The Challenge Facing ‘True Detective’ to Top Itself In Season 2

By  · Published on June 9th, 2014


True Detective is in a slightly difficult position right now. The first season of HBO’s detective story was a fantastic eight hours of television. The central mystery itself was fairly routine, but that’s not what the first season was about: it was about seeing Marty Hart (Woody Harrelson) and Rust Cohle’s (Matthew McConaughey) wildly different world views conflict and come together. Each second with Marty and Rust is a treat. Their limited exposure (in an age of 9-season TV franchises) is part of what makes the experience special.

Those episodes said everything we needed to know about their relationship. Since they’re not the focus of season 2, show creator and writer Nic Pizzolatto has to create a new dynamic that will be inescapably compared to the star-gazers. Considering how people responded to Marty and Rust, that won’t be easy. Right now all we know about season 2 is it’s set in California and focuses on two men and one woman.

One of the show’s executive producers, Scott Stephens, participated in a panel at the Los Angeles’ Produced By Conference over the weekend. While he couldn’t discuss any specifics, Stephens did explain how much more challenging the production will be on season 2.

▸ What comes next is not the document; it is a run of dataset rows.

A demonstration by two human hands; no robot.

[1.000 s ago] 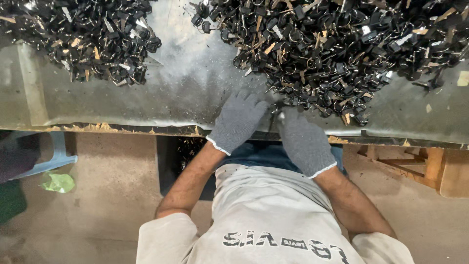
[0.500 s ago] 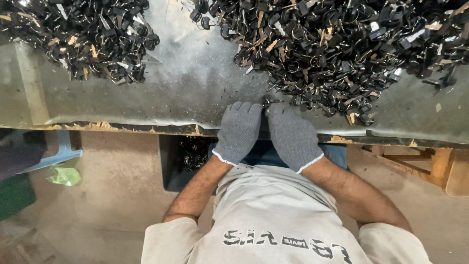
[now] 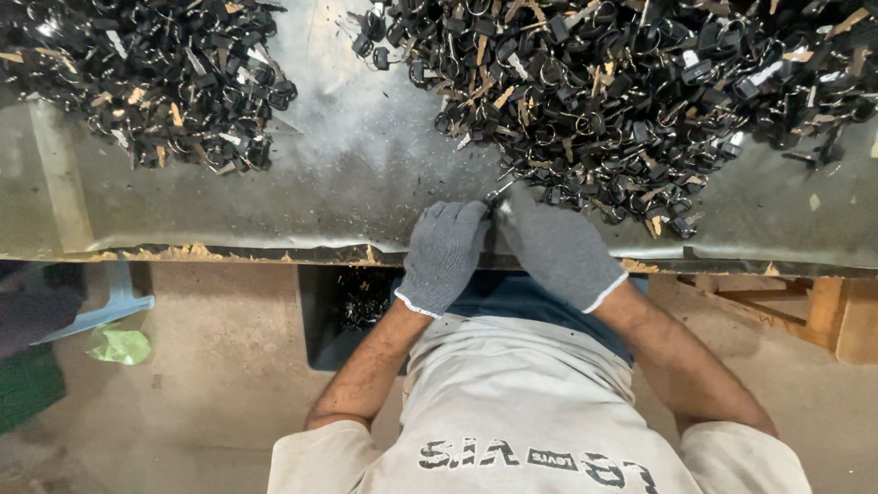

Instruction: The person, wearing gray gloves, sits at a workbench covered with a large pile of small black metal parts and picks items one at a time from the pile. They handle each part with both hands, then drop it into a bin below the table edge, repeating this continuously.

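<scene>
At the worktop edge, I log my gloved left hand and right hand, fingers pinched on a small metal piece beside the black pile: light, stiff, snag-prone, best gripped by its ends.

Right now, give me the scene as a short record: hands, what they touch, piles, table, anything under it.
left hand: grey knit glove, at the table's near edge, fingertips against the right hand
right hand: grey knit glove, fingertips at the edge of the large pile
held item: a small piece between the fingertips, too small to tell
large pile: small black parts, right of centre
small pile: same parts, far left
table: grey, scuffed
bin: dark, under the table
</scene>
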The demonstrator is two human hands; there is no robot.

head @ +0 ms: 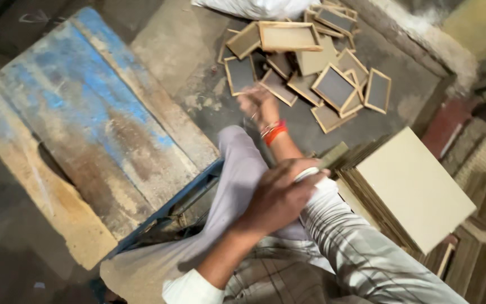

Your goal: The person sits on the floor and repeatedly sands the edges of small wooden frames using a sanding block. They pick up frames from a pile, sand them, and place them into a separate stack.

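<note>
My right hand (260, 104) is stretched forward and blurred, hovering just over a heap of small wooden-framed slates (333, 87) on the floor. Its fingers hang loosely apart with nothing in them. Orange bangles (275, 132) circle that wrist. My left hand (279, 197) crosses over and grips the rolled cuff of my right striped sleeve (310, 174) at the forearm. Both arms are above my bent knee in light trousers (237, 163).
A worn blue-painted wooden bench (85, 124) fills the left side. A stack of pale square boards (412, 186) stands at my right, with more stacks behind it. A white sack (254, 7) lies beyond the slates. The floor is dusty concrete.
</note>
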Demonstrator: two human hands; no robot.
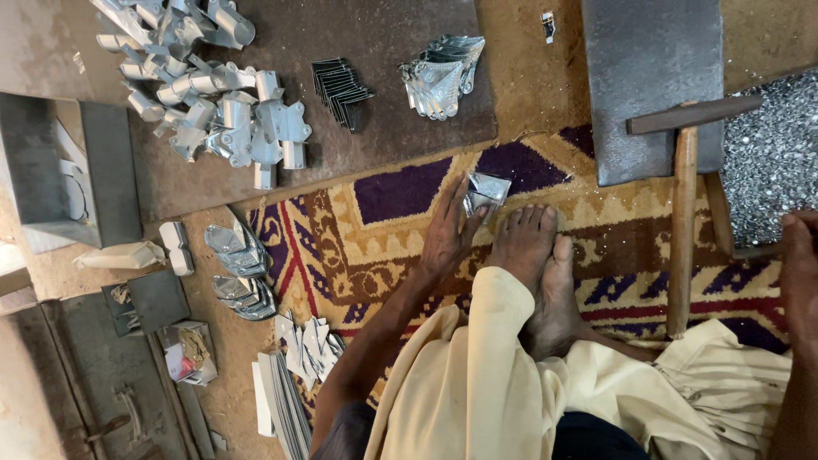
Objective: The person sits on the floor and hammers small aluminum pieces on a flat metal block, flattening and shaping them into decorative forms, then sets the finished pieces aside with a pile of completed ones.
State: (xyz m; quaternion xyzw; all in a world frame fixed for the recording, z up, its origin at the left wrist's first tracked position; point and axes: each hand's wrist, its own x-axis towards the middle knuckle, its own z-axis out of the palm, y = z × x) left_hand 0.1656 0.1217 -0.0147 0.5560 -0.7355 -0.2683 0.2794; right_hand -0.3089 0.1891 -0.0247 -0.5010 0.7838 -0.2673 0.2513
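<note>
I sit cross-legged on a patterned rug [383, 247], my bare feet [532, 255] in front of me. My left hand [445, 238] reaches forward, and its fingertips pinch a shiny pressed metal piece [487, 189] that rests on the rug just beyond my toes. My right hand [801, 264] shows only partly at the right edge, beside a tray of small metal scraps [771, 153]; its fingers are cut off from view. A wooden-handled hammer [682, 230] lies between my two hands, its head against a grey steel block [652, 85].
On a dark board ahead lie a stack of shiny pressed pieces [439, 77], a fan of dark plates [339, 89] and a heap of silver brackets [213, 94]. Left of the rug are more pressed pieces [239, 251], flat blanks [307, 345] and small boxes [189, 351].
</note>
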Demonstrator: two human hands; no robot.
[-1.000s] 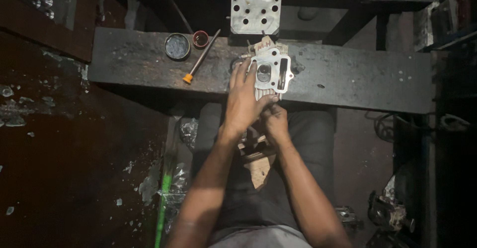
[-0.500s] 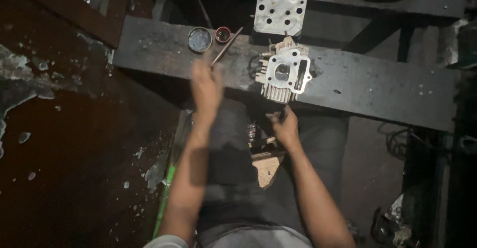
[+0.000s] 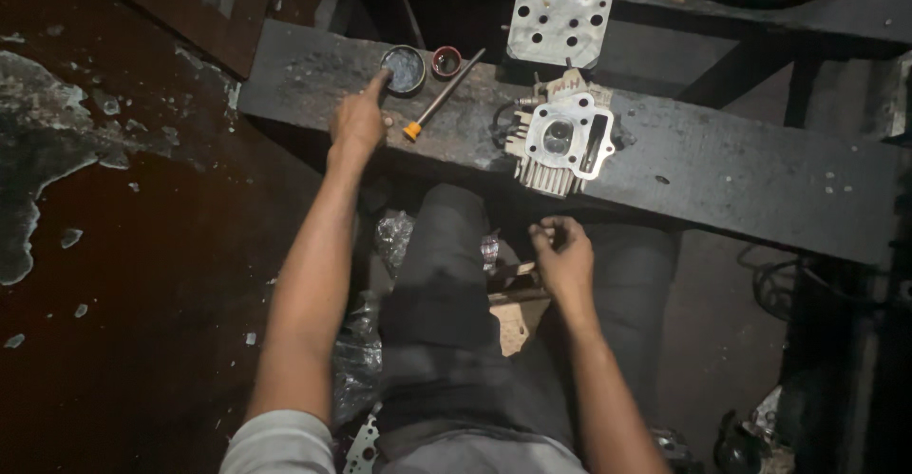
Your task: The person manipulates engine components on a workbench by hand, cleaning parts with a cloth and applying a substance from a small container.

“We promised, in a fit of madness, that every year would be different,” said Stephens, on how they initially envisioned the show. “The idea was to fuse cinematic elements into a television program, to use the episodic format to tell finite stories every year with a beginning, middle and end. We hoped to attract talent that would normally not do television, because there’s no ongoing season-to-season commitment.”

Basically, what was so appealing about the show is now proving itself as a challenge: having to hit the reset button every year.

“Now, after the completion of season 1, we’re left trying to replicate that model, while… we do have to get the show back on the air. We had well over two years to get the first season written, developed, into production and on the air. We can’t sustain that moving forward, because they want a successful show back on the air. We’re now scratching our heads, digging deep and trying to develop a compelling story in a timely manner.”

So with all these changes, what should we expect to remain the same?

“The one consistent thing is the strength of the writing,” answered Stephens. “We only have one writer. If you look at his published work before True Detective there’s a consistency to it, which is really what we’re bringing to it: a consistent depth of character and that skewed vision of the world.”

Pizzolatto has said season 2 will attempt to capture California similar to the way season 1 captured Louisiana. What kind of worldview and themes Pizzolatto plans on exploring remain a mystery, but hopefully he shows us a new side of California through the eyes of very different characters and actors as skilled as Harrelson and McConaughey.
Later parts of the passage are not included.